Terminal 'Above algorithm could likely stand improvement'

What they say about being humble because there’s plenty you don’t know is true of course. After a confusing lecture last week (when I was already exhausted), this week’s was slightly better as we took a walk down the lane of Regular Expressions. Which is somewhat of a coincidence, since Ruben just covered these in his Web Services Development class last week — not to be confused with Web Systems as we are wont to do.

Using grep

What we did today was in the context of using it with the grep/egrep commands however. grep searches inputted files for lines that contain at least one match for a given pattern, and prints the matching lines in the format grep (pattern/string to match) (filename).

grep is the the original command and can use basic regular expressions, whereas extended grep or egrep uses extended regular expressions and can sometimes be written as grep -E. Let’s not get into fgrep

There are of course options for grep too, like -c to suppress normal output and print a count of matching lines and -l to again suppress normal output and print the name of each input file containing lines matched. Using the -w option treats the ‘string’ as ‘words’ instead, so if the search string was ‘start’, it would only return ‘start’, and not ‘starting’ or ‘started’.
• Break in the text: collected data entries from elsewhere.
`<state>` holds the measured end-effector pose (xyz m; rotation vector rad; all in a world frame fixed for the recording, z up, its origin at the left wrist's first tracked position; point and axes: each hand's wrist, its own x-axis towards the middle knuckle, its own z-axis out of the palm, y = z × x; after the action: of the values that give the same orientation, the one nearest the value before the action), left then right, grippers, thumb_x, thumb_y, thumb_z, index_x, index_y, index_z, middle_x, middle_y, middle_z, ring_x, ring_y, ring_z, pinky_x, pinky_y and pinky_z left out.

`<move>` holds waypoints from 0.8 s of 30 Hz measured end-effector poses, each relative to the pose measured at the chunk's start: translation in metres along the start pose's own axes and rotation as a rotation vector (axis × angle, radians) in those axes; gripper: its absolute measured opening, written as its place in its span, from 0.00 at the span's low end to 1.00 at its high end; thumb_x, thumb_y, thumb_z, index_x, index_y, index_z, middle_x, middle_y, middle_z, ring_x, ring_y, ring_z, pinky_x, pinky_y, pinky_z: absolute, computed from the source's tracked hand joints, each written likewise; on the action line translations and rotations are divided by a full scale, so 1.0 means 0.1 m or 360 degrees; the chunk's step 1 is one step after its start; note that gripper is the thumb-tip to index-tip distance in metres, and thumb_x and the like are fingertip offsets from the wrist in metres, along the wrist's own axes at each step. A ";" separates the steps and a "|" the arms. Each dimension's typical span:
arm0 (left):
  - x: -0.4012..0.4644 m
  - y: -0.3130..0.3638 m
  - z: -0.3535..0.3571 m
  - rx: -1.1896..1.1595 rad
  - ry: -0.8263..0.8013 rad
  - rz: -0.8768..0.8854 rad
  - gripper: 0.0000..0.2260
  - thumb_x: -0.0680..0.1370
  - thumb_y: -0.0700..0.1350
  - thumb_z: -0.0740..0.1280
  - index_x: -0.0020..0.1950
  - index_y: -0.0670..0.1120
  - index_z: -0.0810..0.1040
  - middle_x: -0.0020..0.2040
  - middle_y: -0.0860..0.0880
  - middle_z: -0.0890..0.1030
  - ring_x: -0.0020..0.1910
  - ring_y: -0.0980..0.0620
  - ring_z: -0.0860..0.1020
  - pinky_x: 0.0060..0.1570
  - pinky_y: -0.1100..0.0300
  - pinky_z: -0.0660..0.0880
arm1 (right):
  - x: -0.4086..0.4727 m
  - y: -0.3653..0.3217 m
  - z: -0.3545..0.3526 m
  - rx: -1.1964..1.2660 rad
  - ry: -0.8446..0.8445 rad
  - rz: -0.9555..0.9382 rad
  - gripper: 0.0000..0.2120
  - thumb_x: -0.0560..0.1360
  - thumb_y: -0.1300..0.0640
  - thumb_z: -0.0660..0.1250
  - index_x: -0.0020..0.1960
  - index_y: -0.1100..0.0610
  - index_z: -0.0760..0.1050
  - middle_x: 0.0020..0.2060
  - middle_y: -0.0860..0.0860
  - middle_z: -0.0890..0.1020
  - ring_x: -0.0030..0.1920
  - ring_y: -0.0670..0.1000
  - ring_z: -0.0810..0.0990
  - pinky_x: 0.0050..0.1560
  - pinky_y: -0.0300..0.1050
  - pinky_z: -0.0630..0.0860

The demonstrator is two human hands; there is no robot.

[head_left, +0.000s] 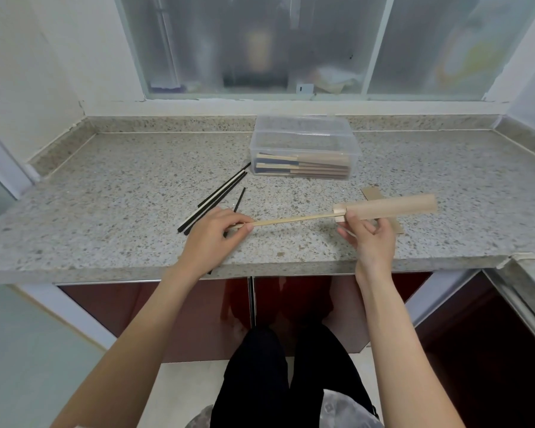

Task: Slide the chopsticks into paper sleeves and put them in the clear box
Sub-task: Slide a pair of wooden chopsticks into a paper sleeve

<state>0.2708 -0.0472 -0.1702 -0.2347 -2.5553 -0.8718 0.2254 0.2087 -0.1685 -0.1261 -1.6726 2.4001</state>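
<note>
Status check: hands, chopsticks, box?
Left hand pinches wooden chopsticks; right hand holds paper sleeve. Tips just entering. Clear box open, path unobstructed.

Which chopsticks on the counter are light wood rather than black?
The wooden pair held in the left hand, its tip entering the sleeve held by the right hand. The loose chopsticks on the counter are black.

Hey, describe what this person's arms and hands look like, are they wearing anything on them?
Both arms are bare up to where the frame cuts them off: no sleeves show. The left hand and right hand have no gloves, and no rings, watch or bracelets show on the fingers or wrists. Nails look short and unpainted. Below, dark trousers are visible.
</note>
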 end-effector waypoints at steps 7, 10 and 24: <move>-0.03 -0.04 0.00 -0.0021 0.0043 -0.0015 0.16 0.75 0.60 0.60 0.52 0.54 0.82 0.43 0.54 0.81 0.45 0.56 0.74 0.46 0.58 0.72 | -0.02 -0.03 -0.02 0.0007 -0.0033 0.0150 0.06 0.78 0.60 0.65 0.50 0.61 0.78 0.42 0.53 0.83 0.40 0.47 0.83 0.43 0.38 0.81; -0.03 -0.04 0.00 0.0002 0.0063 0.0005 0.17 0.75 0.60 0.59 0.51 0.54 0.82 0.43 0.54 0.81 0.45 0.55 0.74 0.46 0.57 0.72 | -0.03 -0.06 -0.03 -0.0001 -0.0049 0.0181 0.05 0.77 0.60 0.65 0.48 0.61 0.78 0.43 0.55 0.83 0.40 0.48 0.84 0.44 0.38 0.81; -0.06 0.01 0.01 0.0075 0.0156 0.0119 0.10 0.77 0.53 0.65 0.52 0.52 0.83 0.41 0.56 0.80 0.42 0.58 0.71 0.43 0.64 0.70 | -0.06 -0.12 -0.03 0.0188 -0.0006 0.0277 0.06 0.78 0.60 0.65 0.46 0.57 0.79 0.39 0.48 0.85 0.41 0.46 0.83 0.47 0.40 0.81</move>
<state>0.2755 -0.0459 -0.1733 -0.2645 -2.4568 -0.7750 0.2334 0.2141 -0.1582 -0.2584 -1.5761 2.6202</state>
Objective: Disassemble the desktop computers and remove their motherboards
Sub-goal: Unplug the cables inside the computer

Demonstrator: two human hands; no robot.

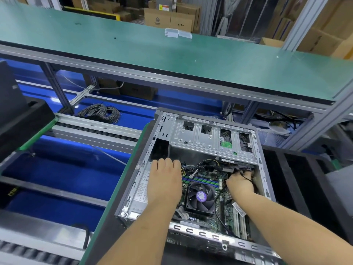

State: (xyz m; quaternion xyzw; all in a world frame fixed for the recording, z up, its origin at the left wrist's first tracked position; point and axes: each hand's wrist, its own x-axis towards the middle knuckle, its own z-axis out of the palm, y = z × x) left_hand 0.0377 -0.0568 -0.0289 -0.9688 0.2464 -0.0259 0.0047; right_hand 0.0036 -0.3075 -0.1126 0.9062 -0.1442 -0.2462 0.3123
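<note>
A computer case lies on its side on a dark mat, with its cover off, so you can see right inside. The motherboard is still in the case, down at the bottom. A black fan with a purple sticker sits on it. A bunch of black wires runs over the top part of the board.

The left hand lies flat on the silver power box at the left side of the case. Its fingers are straight and reach past the far edge of the box. It is not holding anything.

The right hand is deep in the right side of the case. Its fingers are curled around a black wire near the case wall.

A silver drive rack fills the far end of the case. Behind it is a long green bench with two small clear boxes on it. A coil of grey cable lies on a blue floor under the bench. Brown cartons are stacked far back.
</note>
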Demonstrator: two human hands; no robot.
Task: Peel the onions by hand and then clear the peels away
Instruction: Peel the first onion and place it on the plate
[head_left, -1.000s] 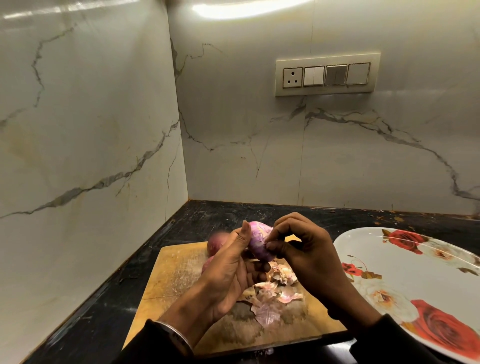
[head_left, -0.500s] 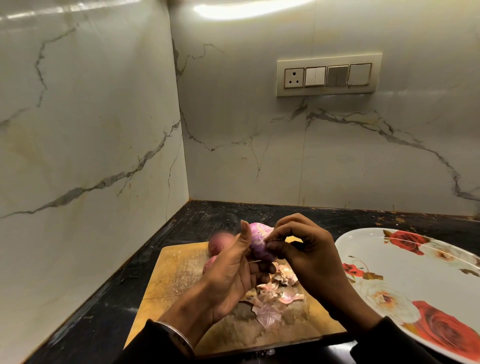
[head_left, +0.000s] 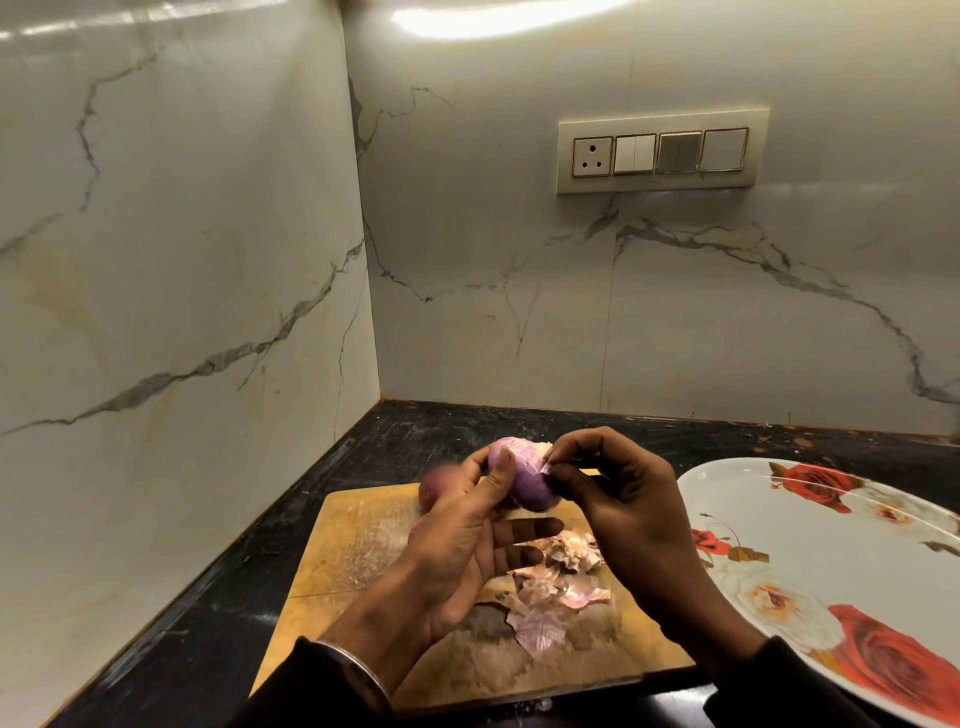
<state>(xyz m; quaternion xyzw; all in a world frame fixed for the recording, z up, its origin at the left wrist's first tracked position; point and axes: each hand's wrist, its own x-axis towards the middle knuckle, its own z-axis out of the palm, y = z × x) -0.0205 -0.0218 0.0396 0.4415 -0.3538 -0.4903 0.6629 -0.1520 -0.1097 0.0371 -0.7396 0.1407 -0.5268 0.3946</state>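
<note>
Left hand (head_left: 457, 551) cradles onion (head_left: 524, 475) above board (head_left: 353, 561), thumb and fingers wrapped round it. Right hand (head_left: 623, 509) pinches skin flap at onion's right side. Onion mostly bare, purple; peeling looks near done. Another onion (head_left: 434, 491) on board behind, blurred, apparently unpeeled. Peels (head_left: 550, 587) heaped on board, not yet cleared. Plate (head_left: 810, 519) at right on bench (head_left: 218, 597), holds nothing.

You find no readable text, label, brand, number or sign anywhere here. The switch panel (head_left: 662, 150) on the far wall carries a socket and plain rockers with no markings you can read. The plate (head_left: 857, 551) at your right bears only printed roses, and the cutting board (head_left: 353, 551) shows bare wood.
</note>
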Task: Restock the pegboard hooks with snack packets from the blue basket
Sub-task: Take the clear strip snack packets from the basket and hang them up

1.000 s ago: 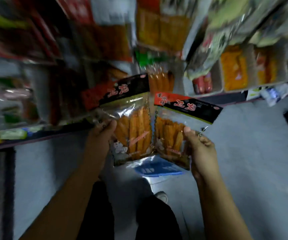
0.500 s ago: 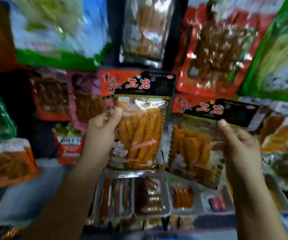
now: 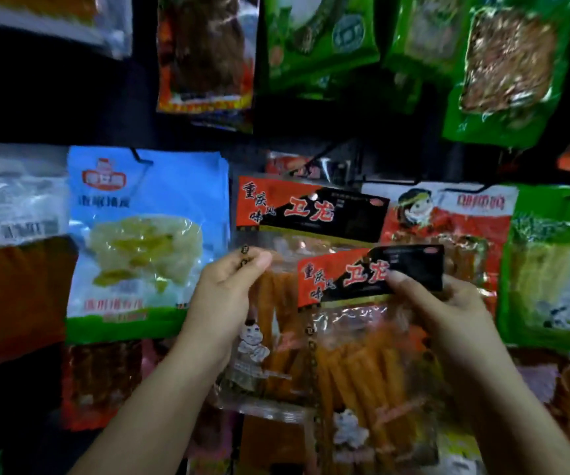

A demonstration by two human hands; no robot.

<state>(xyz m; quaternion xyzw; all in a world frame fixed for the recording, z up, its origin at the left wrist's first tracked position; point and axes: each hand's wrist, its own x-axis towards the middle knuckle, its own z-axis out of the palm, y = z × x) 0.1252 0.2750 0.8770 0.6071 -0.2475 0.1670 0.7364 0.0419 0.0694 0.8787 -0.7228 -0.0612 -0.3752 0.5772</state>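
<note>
View change: 1.0 s ago the head camera looked down at the floor with the blue basket below the hands; now it faces the pegboard display and the basket is out of view.
Meaning: judged, pick-up is done and hanging is the step in hand.
Left hand [image 3: 228, 289]: raised since 0.5 s ago; thumb and fingers pinch the left edge of the rear packet [image 3: 307, 214], held upright against the display.
Rear packet hole: near the header top; whether a hook passes through it, cannot tell.
Right hand [image 3: 448, 303]: thumb pinches the black header of the front packet [image 3: 362, 354], which overlaps the rear one, lower and to the right.
Containers: each of the 2 clear packets holds orange snack sticks.
Surroundings: blue packet [image 3: 146, 241] hangs just left; green packets [image 3: 318, 36] above.
</note>
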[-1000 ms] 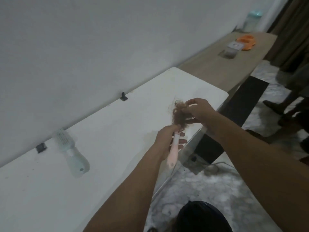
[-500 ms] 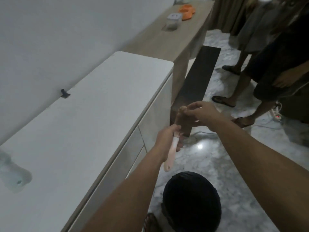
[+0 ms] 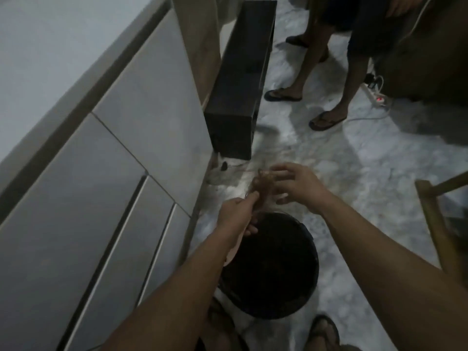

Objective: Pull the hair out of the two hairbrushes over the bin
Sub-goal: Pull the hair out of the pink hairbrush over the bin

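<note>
My left hand grips the pink hairbrush by its handle, head pointing away from me. A clump of brown hair sits on the brush head, just beyond the far rim of the black round bin on the floor. My right hand reaches in from the right; its thumb and forefinger tips pinch the top of the clump and the other fingers are spread. The second hairbrush is out of view.
White cabinet drawers run along the left. A black panel stands beyond the bin. Another person's legs in sandals stand at the back, near a power strip. A wooden chair is at right.
My view has dropped from the cabinet top to the floor. Both hands have carried the brush and hair off the counter to just above the bin's far rim.
</note>
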`<state>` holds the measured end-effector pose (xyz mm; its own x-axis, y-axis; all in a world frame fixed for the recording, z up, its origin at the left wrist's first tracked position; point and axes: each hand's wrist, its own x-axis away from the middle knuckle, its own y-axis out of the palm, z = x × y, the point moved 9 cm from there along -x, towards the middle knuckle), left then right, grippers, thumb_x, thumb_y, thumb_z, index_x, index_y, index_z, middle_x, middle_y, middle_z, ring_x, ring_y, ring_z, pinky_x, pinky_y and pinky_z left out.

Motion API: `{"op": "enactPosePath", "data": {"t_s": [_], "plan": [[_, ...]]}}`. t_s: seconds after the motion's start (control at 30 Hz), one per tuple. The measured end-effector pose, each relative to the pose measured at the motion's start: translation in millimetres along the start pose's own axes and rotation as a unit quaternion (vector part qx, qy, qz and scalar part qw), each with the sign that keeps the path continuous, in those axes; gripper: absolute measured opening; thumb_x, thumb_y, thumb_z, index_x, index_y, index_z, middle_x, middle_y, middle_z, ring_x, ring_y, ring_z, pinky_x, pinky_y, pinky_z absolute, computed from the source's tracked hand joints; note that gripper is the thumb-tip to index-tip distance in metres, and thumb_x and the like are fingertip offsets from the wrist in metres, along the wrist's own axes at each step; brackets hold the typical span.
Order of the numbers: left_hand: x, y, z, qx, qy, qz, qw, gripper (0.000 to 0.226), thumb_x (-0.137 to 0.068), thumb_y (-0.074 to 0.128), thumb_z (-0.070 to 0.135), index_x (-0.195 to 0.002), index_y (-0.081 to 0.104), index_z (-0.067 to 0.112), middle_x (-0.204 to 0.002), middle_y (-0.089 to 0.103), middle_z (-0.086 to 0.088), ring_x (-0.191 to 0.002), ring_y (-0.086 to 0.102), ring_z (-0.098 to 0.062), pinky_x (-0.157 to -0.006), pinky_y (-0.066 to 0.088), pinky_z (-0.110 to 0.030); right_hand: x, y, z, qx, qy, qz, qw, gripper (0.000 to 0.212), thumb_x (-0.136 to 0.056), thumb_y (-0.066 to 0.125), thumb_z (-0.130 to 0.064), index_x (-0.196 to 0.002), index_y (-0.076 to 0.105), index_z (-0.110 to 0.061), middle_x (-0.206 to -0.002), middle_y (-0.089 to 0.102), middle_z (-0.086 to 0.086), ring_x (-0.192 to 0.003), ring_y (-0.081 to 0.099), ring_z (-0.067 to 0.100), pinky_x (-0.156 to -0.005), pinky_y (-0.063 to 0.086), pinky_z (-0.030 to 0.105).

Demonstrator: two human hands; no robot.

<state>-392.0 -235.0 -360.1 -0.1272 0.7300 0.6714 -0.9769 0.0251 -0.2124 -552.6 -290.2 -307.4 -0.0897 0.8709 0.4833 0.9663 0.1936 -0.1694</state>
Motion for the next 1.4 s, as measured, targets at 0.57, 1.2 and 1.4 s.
{"op": "enactPosePath", "data": {"t_s": [0.57,1.2,1.4], "plan": [[-36,36,-121,-0.047,0.005,-0.106,0.993,0.044,-0.083,0.066,0.058,-0.094,0.072,0.015,-0.078,0.075,-0.003,-0.056,0.069,-0.017,-0.051,0.048,-0.025,16,30,152,0.004,-0.058,0.056,0.997,0.024,-0.088,0.065,-0.003,-0.109,0.066,-0.012,-0.089,0.067,0.002,-0.08,0.069,0.015,-0.055,0.058,0.02],[-109,9,-119,-0.252,0.053,-0.117,0.959,0.05,-0.074,0.075,0.053,-0.086,0.074,0.004,-0.076,0.074,-0.015,-0.053,0.066,-0.028,-0.056,0.05,-0.036,-50,47,155,0.346,-0.137,0.008,0.928,0.023,-0.081,0.073,-0.016,-0.1,0.075,-0.029,-0.098,0.073,-0.002,-0.088,0.067,0.014,-0.08,0.057,0.033],[-111,12,-112,-0.262,0.056,-0.126,0.955,0.049,-0.076,0.074,0.053,-0.086,0.075,0.005,-0.068,0.071,-0.012,-0.047,0.062,-0.024,-0.048,0.045,-0.027,-54,7,151,0.293,-0.098,0.137,0.941,0.009,-0.082,0.071,-0.01,-0.085,0.078,-0.016,-0.082,0.075,0.003,-0.079,0.068,0.016,-0.078,0.056,0.029]]}}
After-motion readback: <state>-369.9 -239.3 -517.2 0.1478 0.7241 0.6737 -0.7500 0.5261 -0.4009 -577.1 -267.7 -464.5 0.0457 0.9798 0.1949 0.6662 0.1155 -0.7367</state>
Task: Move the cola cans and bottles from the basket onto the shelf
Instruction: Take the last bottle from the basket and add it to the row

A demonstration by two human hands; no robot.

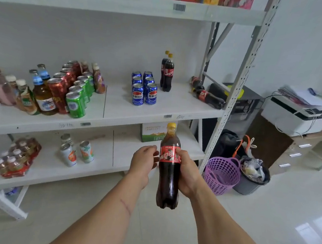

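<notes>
My right hand (pixel 186 172) grips an upright cola bottle (pixel 168 180) with a yellow cap and red label, held in front of the lower shelf. My left hand (pixel 143 162) is beside it, fingertips touching the label. On the middle shelf (pixel 186 112) stand several blue cola cans (pixel 144 87) in two rows, with two upright cola bottles (pixel 167 72) behind them. Two more cola bottles (pixel 206 95) lie on their sides at the shelf's right end. The purple basket (pixel 222 174) sits on the floor to the right of the shelf.
The left part of the middle shelf holds red and green cans (pixel 70 91) and assorted bottles. The lower shelf has cans (pixel 77 151), a wrapped pack of bottles (pixel 17 156) and a box (pixel 152 133). A bin (pixel 252 177) stands beside the basket; a printer (pixel 297 117) sits farther right.
</notes>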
You can also pass grep to another grep command, if that’s your kind of fun… Strangely useful, when it works.

Onto RegEx

That guy Reg does get around. No, I kid. () can be used for grouping and | for union operators, with metacharacters with special meaning requiring escaping with a preceding backslash in order to be passed to grep (rather than interpreted by bash). For example:

$ egrep 'ad|i' file1

To match lines containing ‘ad’ or ‘i’, or the following or lines matching ‘ad’ followed by a space or ‘i’ followed by a space.

$ egrep '(ad|i) ' file1

This could go on all day, so I’m going to gloss over some finer details. Let’s go to some bullet points:

  • Bracket expressions allow you to match anything within the brackets and can be a range.
  • Caret (^) is an anchor that matches the empty string at the beginning of a line, and dollar ($) is an anchor that matches the empty string at the end of a line.
  • When carat (^) is used inside brackets, it means ‘does not include’, however.
  • < and > match the empty string at the beginning and end of a word (letters, digits and underscore). \b matches the empty string at the edge of a word.

And repetition operators:

  • . = matches any character
  • ? = the preceding item is optional and matched at most once
  • * = the preceding item will be matched zero or more times
  • + = the preceding item will be matched one or more times
  • {n} = the preceding item is matched exactly n times
  • {n,} = the preceding item is matched n or more times
  • {n,m} = the preceding item is matched at least n times, but not more than m times

Phew! Much more difficult in practice though. I’ll let you know how it goes with practicing this RegEx over the weekend. \b still puzzles me, as well as why certain commands seem to work fine on bash 4.1, but not bash 4.0.